-- What to do --
Using the data below, gather each line that includes the word "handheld".

··· Data under study

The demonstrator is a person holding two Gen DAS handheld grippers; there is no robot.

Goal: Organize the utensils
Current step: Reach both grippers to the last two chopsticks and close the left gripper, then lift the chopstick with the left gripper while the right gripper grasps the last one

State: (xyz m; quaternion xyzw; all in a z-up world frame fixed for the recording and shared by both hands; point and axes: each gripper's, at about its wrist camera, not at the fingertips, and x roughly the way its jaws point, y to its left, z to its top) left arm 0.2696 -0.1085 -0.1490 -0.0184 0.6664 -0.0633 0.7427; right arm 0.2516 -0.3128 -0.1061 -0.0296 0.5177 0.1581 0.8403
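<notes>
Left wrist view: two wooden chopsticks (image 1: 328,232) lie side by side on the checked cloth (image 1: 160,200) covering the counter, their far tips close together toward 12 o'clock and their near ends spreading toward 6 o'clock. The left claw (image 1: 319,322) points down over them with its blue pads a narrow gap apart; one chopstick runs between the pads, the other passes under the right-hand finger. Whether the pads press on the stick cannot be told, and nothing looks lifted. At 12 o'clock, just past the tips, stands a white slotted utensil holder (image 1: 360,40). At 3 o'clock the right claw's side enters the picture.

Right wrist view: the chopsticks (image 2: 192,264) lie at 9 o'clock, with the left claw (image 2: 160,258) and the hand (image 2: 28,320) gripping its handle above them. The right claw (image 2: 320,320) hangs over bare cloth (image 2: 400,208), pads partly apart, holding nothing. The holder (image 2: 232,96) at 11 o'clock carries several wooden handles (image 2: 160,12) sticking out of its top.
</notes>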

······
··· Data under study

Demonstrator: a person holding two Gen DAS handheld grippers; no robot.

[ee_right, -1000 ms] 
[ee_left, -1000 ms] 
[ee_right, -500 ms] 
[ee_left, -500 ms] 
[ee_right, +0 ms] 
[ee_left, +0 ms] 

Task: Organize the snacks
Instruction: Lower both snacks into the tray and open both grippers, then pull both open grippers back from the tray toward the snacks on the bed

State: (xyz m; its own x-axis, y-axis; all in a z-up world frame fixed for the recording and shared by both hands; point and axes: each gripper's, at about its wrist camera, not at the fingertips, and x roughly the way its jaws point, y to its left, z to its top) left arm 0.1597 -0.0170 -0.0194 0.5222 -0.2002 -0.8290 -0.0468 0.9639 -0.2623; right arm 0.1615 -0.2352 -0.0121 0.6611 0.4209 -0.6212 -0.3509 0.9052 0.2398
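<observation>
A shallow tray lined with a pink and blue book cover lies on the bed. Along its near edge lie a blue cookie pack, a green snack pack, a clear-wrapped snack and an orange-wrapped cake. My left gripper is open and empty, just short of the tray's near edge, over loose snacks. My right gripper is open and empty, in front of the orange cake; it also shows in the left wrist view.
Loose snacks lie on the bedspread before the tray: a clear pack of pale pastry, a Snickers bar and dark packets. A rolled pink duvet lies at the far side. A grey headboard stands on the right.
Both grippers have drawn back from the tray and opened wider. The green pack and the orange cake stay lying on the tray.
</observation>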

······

-- Answer space --
The demonstrator is a person holding two Gen DAS handheld grippers; there is no robot.
Demonstrator: a person holding two Gen DAS handheld grippers; no robot.

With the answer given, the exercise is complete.